A ripple of laughter went through the crowd. Putting the top-ranked student and the bottom-ranked student in the same group? It was a massacre.

"Step forward to the Casting Edge!"

Seraphina walked forward with regal grace. Marcus, a burly boy with a wand the size of a club, strode out confidently.

Elian walked forward like a man marching to the gallows.

They stood at the edge of the precipice. The ocean roared below. The sky was blue and clear.

"Your goal is to summon a storm," Hyst yelled over the wind. "You have five minutes. Begin!"

Marcus immediately began shouting. "OH THUNDER OF THE ANCIENT SKIES! HEAR MY CRY!"

Seraphina closed her eyes, raising her ornate crystal staff. She began to chant in a whisper, her mana flaring up like a white aura, pure and terrifyingly strong. Clouds instantly began to gather above her head.

Elian stood there. He didn't have a staff. He didn't have a wand.

He looked at the sky. He looked at the ocean.

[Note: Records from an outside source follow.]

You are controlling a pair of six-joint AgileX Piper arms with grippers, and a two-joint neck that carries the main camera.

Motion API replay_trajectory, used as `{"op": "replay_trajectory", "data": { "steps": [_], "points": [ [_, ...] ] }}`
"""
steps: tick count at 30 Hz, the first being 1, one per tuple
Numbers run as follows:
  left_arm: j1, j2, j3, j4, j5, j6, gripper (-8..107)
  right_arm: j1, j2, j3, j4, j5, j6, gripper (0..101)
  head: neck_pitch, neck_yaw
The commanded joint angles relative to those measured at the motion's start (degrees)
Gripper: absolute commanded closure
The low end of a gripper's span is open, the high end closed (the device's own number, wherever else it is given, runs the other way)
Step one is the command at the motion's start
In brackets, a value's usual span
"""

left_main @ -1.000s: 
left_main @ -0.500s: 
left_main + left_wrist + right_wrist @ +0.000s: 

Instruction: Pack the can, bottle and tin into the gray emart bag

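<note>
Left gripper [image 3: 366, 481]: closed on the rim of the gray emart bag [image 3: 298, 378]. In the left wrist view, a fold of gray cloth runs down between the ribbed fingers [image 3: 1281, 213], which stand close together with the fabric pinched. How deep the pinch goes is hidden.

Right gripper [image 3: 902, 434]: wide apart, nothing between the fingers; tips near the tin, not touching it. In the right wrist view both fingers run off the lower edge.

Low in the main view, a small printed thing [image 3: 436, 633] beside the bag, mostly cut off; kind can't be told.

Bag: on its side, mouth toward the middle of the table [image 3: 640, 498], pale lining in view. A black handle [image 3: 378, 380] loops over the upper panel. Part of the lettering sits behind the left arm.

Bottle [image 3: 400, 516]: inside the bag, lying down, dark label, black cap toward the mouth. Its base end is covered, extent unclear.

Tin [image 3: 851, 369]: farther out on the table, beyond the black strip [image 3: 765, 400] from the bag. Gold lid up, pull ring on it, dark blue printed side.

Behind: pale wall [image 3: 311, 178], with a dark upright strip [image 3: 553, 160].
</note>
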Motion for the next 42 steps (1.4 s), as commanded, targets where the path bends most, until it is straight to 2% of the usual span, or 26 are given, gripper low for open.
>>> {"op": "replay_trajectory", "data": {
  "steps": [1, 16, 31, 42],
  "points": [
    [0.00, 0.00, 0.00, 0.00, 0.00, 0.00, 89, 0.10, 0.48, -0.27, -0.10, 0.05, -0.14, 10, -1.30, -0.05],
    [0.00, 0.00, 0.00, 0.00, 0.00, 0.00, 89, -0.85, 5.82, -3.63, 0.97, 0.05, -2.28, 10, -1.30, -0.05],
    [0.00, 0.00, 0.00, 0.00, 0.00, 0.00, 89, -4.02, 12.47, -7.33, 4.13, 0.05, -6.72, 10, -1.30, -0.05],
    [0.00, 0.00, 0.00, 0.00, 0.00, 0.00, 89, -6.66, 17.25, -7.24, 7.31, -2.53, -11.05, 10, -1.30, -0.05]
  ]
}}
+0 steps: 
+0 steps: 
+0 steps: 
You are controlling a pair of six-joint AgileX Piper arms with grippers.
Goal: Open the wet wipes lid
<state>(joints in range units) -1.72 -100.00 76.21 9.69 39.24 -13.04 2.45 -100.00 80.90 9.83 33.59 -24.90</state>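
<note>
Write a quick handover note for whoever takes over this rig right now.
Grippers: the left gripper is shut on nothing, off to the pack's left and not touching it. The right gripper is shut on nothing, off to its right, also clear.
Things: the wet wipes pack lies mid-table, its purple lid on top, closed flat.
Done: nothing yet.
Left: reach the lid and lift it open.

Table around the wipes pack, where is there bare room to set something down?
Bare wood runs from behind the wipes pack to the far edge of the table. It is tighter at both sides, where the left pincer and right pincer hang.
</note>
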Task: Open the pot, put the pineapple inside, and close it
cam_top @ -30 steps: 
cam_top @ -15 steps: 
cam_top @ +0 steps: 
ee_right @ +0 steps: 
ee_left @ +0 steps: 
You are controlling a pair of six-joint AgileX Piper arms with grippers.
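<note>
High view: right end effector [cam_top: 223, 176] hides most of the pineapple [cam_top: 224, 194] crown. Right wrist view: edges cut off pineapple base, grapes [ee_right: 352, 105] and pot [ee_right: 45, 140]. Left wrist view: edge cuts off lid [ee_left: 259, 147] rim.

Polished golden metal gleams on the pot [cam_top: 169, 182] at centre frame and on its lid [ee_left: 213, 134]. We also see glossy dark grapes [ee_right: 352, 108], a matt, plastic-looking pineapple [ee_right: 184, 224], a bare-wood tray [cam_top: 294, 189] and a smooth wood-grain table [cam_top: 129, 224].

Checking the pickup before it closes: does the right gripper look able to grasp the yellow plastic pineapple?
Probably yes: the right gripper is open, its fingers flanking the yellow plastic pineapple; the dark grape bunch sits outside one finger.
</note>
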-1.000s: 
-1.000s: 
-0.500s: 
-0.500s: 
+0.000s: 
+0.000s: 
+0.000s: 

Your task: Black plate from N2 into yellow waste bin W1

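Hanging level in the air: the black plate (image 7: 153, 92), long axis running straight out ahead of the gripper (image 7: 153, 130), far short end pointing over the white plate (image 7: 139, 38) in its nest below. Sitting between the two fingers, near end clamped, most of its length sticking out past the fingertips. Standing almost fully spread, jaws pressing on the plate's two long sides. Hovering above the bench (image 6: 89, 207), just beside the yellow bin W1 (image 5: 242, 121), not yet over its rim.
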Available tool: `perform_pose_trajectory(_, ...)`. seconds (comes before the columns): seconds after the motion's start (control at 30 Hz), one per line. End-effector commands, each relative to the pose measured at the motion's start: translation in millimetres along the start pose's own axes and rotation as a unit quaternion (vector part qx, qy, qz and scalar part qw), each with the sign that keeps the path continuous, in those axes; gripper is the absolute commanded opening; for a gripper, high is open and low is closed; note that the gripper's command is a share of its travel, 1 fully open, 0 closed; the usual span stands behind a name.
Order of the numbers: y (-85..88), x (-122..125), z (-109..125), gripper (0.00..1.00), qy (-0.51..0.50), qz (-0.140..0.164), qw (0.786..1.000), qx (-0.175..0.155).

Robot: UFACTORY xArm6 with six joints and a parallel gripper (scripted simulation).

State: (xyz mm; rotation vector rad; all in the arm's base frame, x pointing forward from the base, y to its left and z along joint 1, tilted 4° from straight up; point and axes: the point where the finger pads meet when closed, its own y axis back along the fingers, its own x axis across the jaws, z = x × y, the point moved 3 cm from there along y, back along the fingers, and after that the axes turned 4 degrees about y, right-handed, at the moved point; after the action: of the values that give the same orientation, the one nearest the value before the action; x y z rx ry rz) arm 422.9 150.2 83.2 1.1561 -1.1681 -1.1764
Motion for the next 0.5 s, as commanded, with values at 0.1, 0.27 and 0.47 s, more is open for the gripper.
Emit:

Temperature: 22 degrees. Wind speed: 15 knots North-North-West.

He closed his eyes.

He didn't need a chant.

He needed a conductor's baton.

Elian raised his empty hands.

The crowd went silent.

"What is he doing?" Kael whispered from the observation deck. "He forgot his wand!"

"He's surrendering," someone laughed.

Elian took a deep breath. He ignored Hyst. He ignored Seraphina. He ignored the laughter.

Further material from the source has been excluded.